1/3 c vegetable oil
1/3 c pickling liquid from container of pickled jalapeños
1 tsp yellow mustard
7 lb TURKEY BREAST, bone-in
2 tbsp kosher salt
2 tbsp brown sugar, packed
2 tsp ground cinnamon
1/2 tsp dry mustard
1/2 tsp ground cayenne
2 c TURKEY STOCK
1/4 c vegetable oil
1/4 c pickling liquid from container of pickled jalapeños
1/4 c jalapeño jelly
INJECTION LIQUID
Twenty-four hours prior to cooking, mix together the injection liquid ingredients in a small bowl. With a kitchen syringe, inject all but 2 tablespoons of the mixture deep into the turkey breast in a half-dozen places, moving the needle around in each spot to shoot the liquid in several directions.
Using your finger tips, massage the breast with the remaining liquid, working it as far as possible under the skin without tearing the skin.
HOT TIMES RUB
Stir together the rub ingredients in a small bowl. Massage the breast well with the mixture, again rubbing it over and under the skin.

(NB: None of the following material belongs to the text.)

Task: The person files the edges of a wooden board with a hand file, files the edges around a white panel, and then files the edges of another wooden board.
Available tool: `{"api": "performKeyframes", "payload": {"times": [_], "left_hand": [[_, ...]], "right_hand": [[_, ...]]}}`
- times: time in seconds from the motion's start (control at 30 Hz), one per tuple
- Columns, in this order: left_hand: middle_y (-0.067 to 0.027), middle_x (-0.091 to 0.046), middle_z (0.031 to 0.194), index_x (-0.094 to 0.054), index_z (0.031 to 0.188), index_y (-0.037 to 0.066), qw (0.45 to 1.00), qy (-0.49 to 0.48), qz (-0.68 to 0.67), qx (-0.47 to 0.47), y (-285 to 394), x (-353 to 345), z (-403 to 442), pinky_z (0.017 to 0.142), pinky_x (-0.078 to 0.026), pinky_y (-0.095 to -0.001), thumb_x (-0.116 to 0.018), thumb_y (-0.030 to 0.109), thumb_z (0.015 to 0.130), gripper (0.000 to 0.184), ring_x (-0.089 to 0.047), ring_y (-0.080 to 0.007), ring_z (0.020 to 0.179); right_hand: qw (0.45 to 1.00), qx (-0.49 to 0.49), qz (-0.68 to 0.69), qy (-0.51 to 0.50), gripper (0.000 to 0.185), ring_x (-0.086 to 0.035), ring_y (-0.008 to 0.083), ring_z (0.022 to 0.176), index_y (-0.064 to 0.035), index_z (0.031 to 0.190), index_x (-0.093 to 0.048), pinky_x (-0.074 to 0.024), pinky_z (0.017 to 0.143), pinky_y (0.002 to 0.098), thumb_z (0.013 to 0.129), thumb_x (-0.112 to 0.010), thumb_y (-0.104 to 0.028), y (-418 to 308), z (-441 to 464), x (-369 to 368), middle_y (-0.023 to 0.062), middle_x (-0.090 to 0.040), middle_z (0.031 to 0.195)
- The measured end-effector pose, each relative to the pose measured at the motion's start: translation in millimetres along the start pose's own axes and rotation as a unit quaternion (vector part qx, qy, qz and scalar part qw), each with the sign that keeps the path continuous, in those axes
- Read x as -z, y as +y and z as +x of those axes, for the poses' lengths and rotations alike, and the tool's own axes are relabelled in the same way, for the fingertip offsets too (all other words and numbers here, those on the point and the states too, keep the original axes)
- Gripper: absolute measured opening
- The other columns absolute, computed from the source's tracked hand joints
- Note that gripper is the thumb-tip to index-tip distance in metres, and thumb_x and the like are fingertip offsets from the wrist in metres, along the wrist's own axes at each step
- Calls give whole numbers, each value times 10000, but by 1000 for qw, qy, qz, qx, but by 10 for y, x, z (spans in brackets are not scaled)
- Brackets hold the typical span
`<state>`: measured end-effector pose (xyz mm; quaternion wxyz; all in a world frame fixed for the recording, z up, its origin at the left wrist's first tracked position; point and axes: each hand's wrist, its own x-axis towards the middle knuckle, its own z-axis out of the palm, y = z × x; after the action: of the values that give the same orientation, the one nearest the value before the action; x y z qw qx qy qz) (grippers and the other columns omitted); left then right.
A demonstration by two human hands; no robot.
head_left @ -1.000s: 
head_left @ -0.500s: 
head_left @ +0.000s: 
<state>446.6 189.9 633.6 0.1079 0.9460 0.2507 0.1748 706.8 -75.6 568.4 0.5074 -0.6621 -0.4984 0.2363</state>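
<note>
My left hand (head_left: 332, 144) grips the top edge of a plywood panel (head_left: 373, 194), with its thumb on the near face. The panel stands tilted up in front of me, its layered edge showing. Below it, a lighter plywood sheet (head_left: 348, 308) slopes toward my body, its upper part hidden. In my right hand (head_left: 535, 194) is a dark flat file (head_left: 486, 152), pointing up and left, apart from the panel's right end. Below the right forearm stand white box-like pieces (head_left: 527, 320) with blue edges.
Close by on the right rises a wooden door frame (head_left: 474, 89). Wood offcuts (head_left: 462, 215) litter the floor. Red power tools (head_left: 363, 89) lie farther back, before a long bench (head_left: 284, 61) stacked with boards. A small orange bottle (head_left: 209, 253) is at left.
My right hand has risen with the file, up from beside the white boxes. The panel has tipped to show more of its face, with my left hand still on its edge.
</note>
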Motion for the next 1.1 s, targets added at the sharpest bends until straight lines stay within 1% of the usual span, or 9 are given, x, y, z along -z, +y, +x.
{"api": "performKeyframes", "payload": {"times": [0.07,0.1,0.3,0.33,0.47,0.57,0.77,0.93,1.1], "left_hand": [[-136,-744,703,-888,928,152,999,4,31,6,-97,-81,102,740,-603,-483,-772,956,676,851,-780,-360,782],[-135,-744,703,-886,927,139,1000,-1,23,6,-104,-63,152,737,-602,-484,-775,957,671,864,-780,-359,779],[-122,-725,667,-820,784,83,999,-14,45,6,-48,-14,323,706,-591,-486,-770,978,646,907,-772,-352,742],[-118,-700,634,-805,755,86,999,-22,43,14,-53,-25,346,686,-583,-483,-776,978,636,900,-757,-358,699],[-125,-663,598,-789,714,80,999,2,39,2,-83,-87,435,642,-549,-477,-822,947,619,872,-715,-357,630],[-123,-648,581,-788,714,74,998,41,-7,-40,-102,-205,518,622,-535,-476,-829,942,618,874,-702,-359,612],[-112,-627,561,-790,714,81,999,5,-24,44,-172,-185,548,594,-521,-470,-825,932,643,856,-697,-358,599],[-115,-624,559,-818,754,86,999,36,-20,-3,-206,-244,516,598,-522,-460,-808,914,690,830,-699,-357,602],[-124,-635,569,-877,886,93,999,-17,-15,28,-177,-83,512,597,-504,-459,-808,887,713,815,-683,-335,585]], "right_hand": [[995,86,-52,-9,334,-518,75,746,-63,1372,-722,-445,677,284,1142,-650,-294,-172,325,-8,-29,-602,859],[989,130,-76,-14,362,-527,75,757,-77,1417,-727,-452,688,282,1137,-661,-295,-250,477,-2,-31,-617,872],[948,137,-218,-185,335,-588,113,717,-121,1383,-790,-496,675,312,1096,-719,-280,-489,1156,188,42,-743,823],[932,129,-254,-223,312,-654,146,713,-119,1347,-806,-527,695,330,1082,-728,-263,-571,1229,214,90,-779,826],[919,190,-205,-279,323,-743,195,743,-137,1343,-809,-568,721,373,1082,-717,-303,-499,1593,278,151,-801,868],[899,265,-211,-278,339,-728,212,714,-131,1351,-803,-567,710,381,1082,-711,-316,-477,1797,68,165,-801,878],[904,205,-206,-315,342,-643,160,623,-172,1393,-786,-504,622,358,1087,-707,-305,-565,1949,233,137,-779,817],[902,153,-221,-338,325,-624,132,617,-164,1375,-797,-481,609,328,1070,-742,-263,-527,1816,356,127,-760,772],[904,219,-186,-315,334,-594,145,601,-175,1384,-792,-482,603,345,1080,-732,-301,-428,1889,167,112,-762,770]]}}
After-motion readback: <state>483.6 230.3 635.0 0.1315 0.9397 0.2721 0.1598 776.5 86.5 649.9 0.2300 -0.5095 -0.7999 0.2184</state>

Place the breast in a foodservice grade plastic bag and refrigerate for a maximum of 24 hours.
SMOKING
Prepare the smoker for barbecuing, bringing the temperature to 220° F.
Remove the turkey breast from the refrigerator and let it sit at room temperature for only 20-30 minutes.
Meanwhile, cut a 3-foot length of cheesecloth and dampen it thoroughly with water. Wrap the breast in the cheesecloth and tie the ends.
Transfer the breast to the smoker, skin side up, and cook for 1-1/4 to 1-1/2 hours per pound. Moisten the cheesecloth with more water at 30-minute intervals in a wood-burning pit, or as appropriate for your style of smoker.
After 4 hours, remove the cheesecloth, snipping it with scissors if necessary, and discard it. When the cheesecloth is removed, baste the turkey for the remainder of its cooking time, if possible in your smoker.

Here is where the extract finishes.